Shortly after my acceptance into UTMB, my wife was selected in the prestigious Tor des Géants lottery for the 330km run in Italy in mid-September. To be honest, I didn’t even realize she had put her name in the hat for this event. But the loss of our good friend and Tor veteran Lucas (and more importantly his voice saying “Just do it!”) had been ringing loudly in her head, and she accepted her entry into one of the most difficult trail races in the world. Just like that our summer fate was sealed – we scrapped previous plans to head back to the Sierra to continue our PCT thru-hike and instead booked cheap and refundable tickets on Air France to head back to the Alps for a summer of fun, exploration, and training in the mountains that we loved so much.
On previous trips we stayed slightly down valley from Chamonix, in the Les Bossons or Les Houches area. This year we were in search of something a bit quieter and away from the madness of Cham. We lucked into a quaint and cozy chalet in the hanging glacial valley of Trient, Switzerland, that had received glowing reviews on AirBNB, especially from trail runners there to train for events. A quick search on Strava confirmed that the trail access was unparalleled – we knew that with both adults juggling big training blocks, the ability to run big loops straight from our door would be clutch.
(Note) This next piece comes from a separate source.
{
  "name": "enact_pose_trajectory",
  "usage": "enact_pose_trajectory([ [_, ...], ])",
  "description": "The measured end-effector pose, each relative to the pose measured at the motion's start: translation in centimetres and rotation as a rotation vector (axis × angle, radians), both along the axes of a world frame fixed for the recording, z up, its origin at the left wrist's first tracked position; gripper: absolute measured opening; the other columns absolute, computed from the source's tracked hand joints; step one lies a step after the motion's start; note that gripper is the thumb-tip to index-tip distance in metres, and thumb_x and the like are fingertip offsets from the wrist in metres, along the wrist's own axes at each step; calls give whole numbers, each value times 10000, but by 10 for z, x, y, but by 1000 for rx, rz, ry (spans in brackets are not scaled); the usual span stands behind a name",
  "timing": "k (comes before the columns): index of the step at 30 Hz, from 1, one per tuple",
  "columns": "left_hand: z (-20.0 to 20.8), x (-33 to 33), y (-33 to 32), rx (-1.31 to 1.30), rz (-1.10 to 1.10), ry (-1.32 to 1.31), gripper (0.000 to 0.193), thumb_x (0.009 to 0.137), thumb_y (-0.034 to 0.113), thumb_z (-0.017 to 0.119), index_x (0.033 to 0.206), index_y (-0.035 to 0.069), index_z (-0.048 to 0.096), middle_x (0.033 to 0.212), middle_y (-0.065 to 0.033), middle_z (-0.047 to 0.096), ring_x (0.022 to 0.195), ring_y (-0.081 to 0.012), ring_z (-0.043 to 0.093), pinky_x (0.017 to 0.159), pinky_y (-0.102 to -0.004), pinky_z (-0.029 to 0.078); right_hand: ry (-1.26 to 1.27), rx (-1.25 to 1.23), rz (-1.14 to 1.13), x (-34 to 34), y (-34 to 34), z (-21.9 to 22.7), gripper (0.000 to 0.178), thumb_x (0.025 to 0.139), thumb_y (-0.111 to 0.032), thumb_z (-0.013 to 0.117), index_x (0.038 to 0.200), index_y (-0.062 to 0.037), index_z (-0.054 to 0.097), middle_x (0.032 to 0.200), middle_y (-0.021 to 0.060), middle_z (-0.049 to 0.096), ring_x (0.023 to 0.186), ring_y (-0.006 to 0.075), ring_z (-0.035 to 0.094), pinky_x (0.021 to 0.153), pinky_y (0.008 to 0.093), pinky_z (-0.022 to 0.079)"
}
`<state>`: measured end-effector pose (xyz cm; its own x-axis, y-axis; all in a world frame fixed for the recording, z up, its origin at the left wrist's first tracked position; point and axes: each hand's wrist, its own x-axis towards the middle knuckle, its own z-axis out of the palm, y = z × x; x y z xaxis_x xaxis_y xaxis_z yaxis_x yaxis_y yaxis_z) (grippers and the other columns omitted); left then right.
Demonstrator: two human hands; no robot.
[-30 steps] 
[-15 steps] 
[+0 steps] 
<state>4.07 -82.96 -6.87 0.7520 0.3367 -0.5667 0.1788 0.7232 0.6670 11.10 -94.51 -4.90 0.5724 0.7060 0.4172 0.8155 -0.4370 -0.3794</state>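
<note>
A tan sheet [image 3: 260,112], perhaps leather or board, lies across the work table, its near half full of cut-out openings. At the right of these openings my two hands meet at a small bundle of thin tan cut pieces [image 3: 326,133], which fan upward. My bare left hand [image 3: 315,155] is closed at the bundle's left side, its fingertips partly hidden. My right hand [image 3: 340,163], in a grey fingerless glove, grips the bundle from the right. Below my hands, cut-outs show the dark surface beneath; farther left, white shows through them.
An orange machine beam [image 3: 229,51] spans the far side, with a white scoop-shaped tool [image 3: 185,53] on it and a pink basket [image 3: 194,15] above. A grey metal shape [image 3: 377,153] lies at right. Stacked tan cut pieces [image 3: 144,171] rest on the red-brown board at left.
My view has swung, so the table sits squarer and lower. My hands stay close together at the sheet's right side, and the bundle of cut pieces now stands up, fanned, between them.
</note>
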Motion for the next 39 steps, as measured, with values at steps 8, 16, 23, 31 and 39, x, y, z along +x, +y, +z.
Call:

And so, at the end of June, we moved our rock-solid quarantine squad of four from Berkeley, California, to Trient, Switzerland, for the summer.
We often joked about how we never fully came off the John Muir Trail at the end of Summer 2020, and our family slipped into rural mountain life with an incredible sense of comfort and grace. The boys spent the initial rainy days building endless forts in the forest before learning how to forage for Chanterelle mushrooms (and bring home enough to cook for dinner). We enjoyed the quiet and serene valley – the nights were utterly silent and we never thought once about locking our front door. It felt like a world away from the hectic urban life of the Bay Area, and we dreamed about a way to experience this peace and tranquility on a more permanent basis. When we weren’t cooking or beating the boys at card and board games, we were running, keeping up with our training plans and exploring the endless trailheads that spurred out of Trient. I was beyond excited that the local climb that started 100 meters from our Chalet was the steep ascent up to Tseppes, the penultimate climb of the UTMB course and one known to crack runners deep into the second night. My goal was to repeat this climb as much as I could so that when I had to ascend it on my final trip into Chamonix I could do it on auto-pilot.
Our summer unfolded pretty much as planned, and we stacked vert on the local trails while frolicking in the mountains, rivers, and lakes with our boys every chance we got. I had a blast at a local tune-up race called the Trail du Tour des Fiz in Passy at the end of July, and my training volume peaked during an epic 5 day fast-packing traverse of the Alta Via 1 in the Northern Aosta Valley with Maureen (write-up to come!) We wanted to scout the Tor course she would be seeing in September (spoiler alert: it’s steeper than UTMB!) and it seemed like a great opportunity to get one more burst of weighted volume on my legs that would hopefully prepare me for the 10,000 meters of elevation gain and loss in a single push.
With the final training block complete, I had imagined a smooth, relaxing taper until race day, and certainly did not predict the emotional rollercoaster that I would start riding instead. My mind began to grapple with two challenging realties at the same time as the summer wound to an end; I would soon be returning home to a country and a job in a bit of a crisis, but first I had to run in the biggest race of my life around Mont Blanc in a single push. In the week leading up to the race I admit that this stress got the best of me. I struggled with the ability to both simultaneously prepare for a massive, culminating event, while trying to remain calm and remove attachment to a specific outcome. I was a mess, even tweaking my back on a routine, casual training shakeout run the Monday of race week. I spent the following Tuesday letting everything go – my chances at success, my mental edge, and then finally my attachment to an outcome of my long journey thus far. Even I had fallen victim to the common hubris of humans, thinking that I could guarantee success with merely diligent work and preparation. As I struggled to regain my mental strength, I also began to acknowledge my fear of failure, all while hoping that my back regained its mobility without pain by the 5:00 PM start on Friday. At times I wished I was just heading to a local 50k in the Marin Headlands and not the World Summit of Trail Running in Chamonix – and yet I knew that I was exactly where I was supposed to be.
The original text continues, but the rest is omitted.